Fala-me dos seus dias de férias: está estafada, desejosa de trabalhar, para descansar... Da família. Escuto-a em silêncio, as peripécias das miúdas, dos cães, da mãe…Lembro-lhe que quem estava estourada, segundo ela, era eu, antes das férias e que tantas vezes me deu na cabeça, “com doçura”, como compunha sempre. Agora, vejo-a exausta. Exausta da vida que escolheu. “Cris, somos nós que escolhemos a vida ou é a vida que nos escolhe?”, olha-me, muito séria, interrogativa, sem resposta. Também não a tenho; eu tive sinais, mas recusei-me a vê-los: “Sabes que dei um tombo nas escadas ½ h antes da Passagem de Ano?! Foi um sinal, que me ia “estatelar” completamente, mas eu não quis ver…mea culpa! Grande estúpida que sou! Mas sabes do que me orgulho: não toco em chocolate há mais de 3 meses! E nem imaginas como desejei, nesta última semana, a serotonina, a “hormona” da Felicidade! Aliás, só provei meia colherzinha, do prato de J1, no almoço de Natal…estou tão orgulhosa de mim!”
(…)
Chefe continua “a amar-me”, já não é mau. Até quando, nunca sabemos…O 1º dia de trabalho do ano é sempre muito preenchido de beijos, abraços e sorrisos de toda a gente…”Só é pena que dure tão pouco!”, atiro-lhes com frequência, como Pastilhas de Cinismo. Chefe faz o balanço do ano que terminou, apresenta decisões, ponderações e projectos para 2010. Escuto-o com atenção, em silêncio e muita concentração: terei oportunidade de apresentar as minhas conclusões: voltamos, então, à Época das Vacas Gordas, já não é mau! Exponho-lhe alguns projectos que idealizei nas mini-férias, concorda que têm pernas para andar [fiz “outras criações” também giríssimas, mas ontem à noite foram para o lixo…porque já não fazia sentido mantê-las vivas!]. Não gosto de ser apanhada nas curvas, e ele sabe-o, os projectos são válidos na sua génese, precisam ser desenvolvidos, ganhar vida…Quando “sentir” o momento, “fecho-me” e desenvolvo-os…agora, com a sua aprovação [que me valeu rasgados elogios!], valerá a pena…e não irão para o lixo.
(…)
É noite escura, de novo. Encerro o dia. Recordo as palavras do “bom-velho-colega-amigo”, [outro “dinossauro” nesta estrutura], desta manhã: “estamos todos sob grande pressão, mas tu és o nosso suporte!”. As suas palavras são um conforto e digo-lhe, sem medos, porque a admiração profissional é mútua. No início de Dezembro, quando lhe disse, num desabafo, que andava a “amparar” o trabalho de 3 pessoas, perguntou-me, a rir, se também me tinham triplicado o salário…São tantos anos, tantos momentos, tantas viagens…éramos uns miúdos…e continuamos a ser, não é verdade?

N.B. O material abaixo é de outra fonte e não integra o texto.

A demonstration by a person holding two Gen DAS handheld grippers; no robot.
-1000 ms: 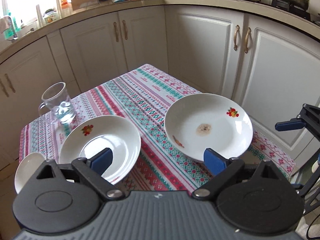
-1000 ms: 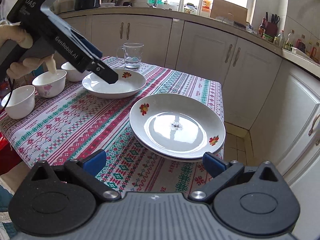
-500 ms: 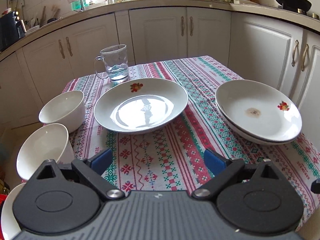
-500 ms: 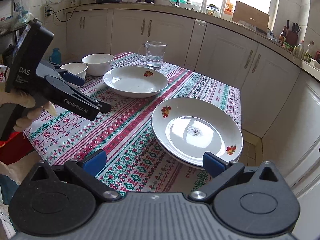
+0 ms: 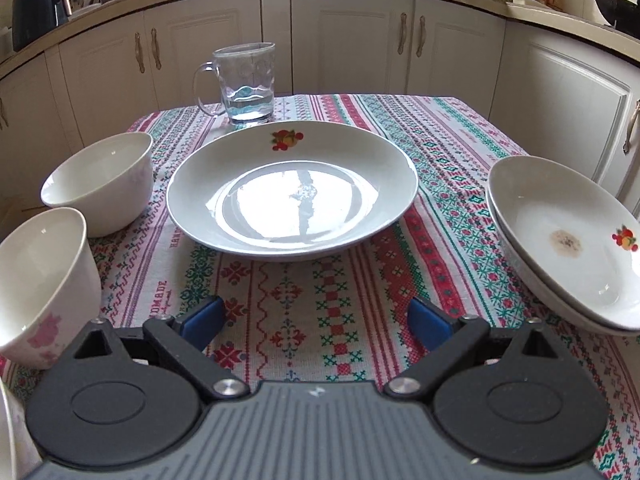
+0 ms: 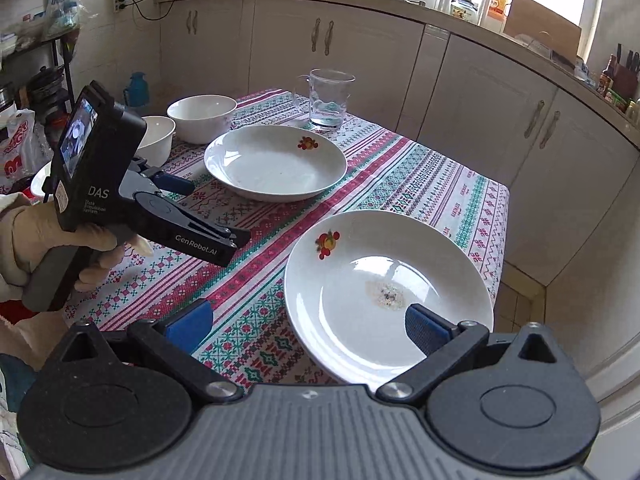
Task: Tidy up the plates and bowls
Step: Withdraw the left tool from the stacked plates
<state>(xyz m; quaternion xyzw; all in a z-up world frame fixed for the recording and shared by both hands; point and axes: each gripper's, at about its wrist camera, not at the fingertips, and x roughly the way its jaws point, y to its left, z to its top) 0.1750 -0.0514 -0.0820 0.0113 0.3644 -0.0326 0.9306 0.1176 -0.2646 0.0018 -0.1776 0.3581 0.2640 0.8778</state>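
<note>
Plates [image 5: 292, 196] lie well apart; stacked pair [image 6: 388, 296] overhangs table edge [image 6: 500, 240].

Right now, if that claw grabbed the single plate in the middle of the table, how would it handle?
The single plate looks glazed and shiny, so probably slippery between the pads. It seems rigid ceramic, likely breakable if dropped. Its shallow, wide shape would probably tilt when gripped by one rim.

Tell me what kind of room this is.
Most likely a home kitchen: cream cabinets under a cluttered counter, a dark pan at one end, and a tablecloth-covered table bearing plates and bowls.
</note>
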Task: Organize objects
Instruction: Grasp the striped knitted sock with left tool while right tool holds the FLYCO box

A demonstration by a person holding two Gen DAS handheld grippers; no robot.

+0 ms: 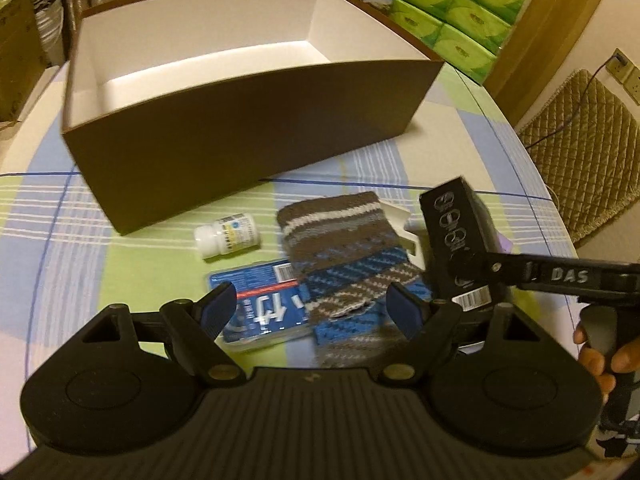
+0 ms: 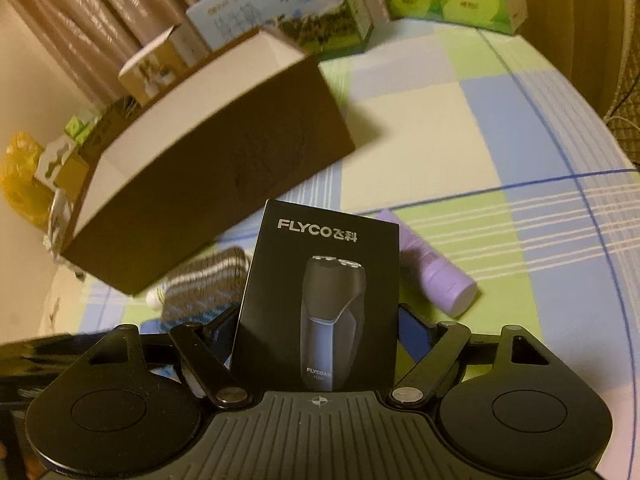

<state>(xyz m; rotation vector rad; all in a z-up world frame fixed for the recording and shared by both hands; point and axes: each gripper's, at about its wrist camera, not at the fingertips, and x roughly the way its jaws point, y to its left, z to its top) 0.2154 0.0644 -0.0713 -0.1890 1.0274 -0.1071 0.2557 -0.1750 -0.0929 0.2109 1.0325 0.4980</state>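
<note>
Black FLYCO shaver box [image 2: 320,300], shaver pictured, clamped by right gripper [image 2: 316,344]; left gripper [image 1: 310,312] gapes.

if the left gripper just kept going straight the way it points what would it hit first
Probably the blue plastic-wrapped pack lying flat on the table, beside the brown and blue striped knitted cloth. The open left gripper frames both, with the big brown cardboard box beyond. Depth is unclear, so the cloth's edge could come first.
</note>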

É noite escura, de novo, saio determinada a viver a minha vida. Olho para a porta que se fecha nas minhas costas e murmuro-lhe: “Já não és a minha prioridade…há muito que já não és…mas continuas a ser um elemento vital, o meu ópio, a minha adrenalina, o meu equilíbrio, e, se há momentos de desespero, também os há muito gratificantes…a isto chama-se viver!”